[Extracted records]
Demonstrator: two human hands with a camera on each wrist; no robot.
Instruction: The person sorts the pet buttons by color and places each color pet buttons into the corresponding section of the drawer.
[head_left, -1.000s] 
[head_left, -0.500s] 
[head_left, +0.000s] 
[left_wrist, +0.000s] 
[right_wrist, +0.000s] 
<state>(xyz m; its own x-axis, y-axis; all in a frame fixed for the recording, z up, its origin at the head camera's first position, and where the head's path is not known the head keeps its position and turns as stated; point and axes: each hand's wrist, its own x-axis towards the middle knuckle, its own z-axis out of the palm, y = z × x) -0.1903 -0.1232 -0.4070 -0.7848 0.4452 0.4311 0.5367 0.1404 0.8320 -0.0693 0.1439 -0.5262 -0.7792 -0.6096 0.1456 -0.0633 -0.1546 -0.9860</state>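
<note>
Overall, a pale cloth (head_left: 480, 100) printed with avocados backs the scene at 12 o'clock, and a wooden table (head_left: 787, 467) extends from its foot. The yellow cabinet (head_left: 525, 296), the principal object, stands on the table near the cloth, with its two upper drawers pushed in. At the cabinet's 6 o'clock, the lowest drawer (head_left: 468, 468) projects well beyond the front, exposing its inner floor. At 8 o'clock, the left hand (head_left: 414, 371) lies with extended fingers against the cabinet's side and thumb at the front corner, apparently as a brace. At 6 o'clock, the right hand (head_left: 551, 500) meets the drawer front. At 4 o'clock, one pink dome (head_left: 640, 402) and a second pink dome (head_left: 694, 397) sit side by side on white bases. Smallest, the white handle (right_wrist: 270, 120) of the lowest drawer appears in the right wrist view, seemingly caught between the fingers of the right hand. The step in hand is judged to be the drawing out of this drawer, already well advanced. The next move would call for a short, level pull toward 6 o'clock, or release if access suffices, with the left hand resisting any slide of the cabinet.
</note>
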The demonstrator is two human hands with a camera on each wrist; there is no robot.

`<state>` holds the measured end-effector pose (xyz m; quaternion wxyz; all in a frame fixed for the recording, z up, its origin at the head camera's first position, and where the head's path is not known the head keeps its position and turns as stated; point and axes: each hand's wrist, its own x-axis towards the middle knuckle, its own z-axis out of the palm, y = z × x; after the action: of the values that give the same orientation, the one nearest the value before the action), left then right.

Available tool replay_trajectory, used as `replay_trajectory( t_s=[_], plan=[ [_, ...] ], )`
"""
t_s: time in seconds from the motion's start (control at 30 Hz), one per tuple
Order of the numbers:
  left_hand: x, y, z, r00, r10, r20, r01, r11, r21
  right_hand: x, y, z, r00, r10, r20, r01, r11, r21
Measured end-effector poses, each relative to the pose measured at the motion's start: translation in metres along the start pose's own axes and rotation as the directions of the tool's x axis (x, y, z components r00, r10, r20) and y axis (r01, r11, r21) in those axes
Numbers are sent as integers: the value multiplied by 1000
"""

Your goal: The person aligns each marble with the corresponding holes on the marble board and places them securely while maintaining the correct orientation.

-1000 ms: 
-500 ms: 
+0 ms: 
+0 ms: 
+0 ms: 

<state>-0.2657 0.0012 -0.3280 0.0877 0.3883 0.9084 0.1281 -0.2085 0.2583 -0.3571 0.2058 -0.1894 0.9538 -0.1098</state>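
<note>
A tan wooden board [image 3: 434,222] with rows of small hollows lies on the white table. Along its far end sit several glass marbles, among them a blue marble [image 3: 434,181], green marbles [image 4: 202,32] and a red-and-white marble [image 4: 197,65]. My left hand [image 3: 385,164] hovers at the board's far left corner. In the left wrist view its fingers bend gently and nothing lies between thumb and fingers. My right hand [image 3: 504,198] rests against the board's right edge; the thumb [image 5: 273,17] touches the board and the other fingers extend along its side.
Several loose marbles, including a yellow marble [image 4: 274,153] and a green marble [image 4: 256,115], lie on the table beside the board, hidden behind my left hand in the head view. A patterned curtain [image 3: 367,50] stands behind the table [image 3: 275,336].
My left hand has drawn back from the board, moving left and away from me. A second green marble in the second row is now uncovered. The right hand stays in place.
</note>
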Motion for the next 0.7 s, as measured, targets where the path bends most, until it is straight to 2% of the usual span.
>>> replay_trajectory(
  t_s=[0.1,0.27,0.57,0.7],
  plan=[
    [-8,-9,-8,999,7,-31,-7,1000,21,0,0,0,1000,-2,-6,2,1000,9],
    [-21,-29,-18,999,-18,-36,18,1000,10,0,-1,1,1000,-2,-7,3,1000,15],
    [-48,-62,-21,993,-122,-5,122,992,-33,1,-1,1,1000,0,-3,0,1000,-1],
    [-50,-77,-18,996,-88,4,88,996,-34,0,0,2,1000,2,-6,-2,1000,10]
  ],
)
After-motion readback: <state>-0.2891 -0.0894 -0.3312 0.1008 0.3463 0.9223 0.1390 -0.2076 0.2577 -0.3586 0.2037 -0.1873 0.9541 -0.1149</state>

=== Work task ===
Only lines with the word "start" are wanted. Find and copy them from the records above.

=== Problem solution ===
t_s: time in seconds from the motion's start (control at 30 Hz), one per tuple
Measured end-effector poses, each relative to the pose measured at the motion's start: translation in metres along the start pose's own axes and rotation as the directions of the tool's x axis (x, y, z components r00, r10, r20) and y axis (r01, r11, r21) in those axes

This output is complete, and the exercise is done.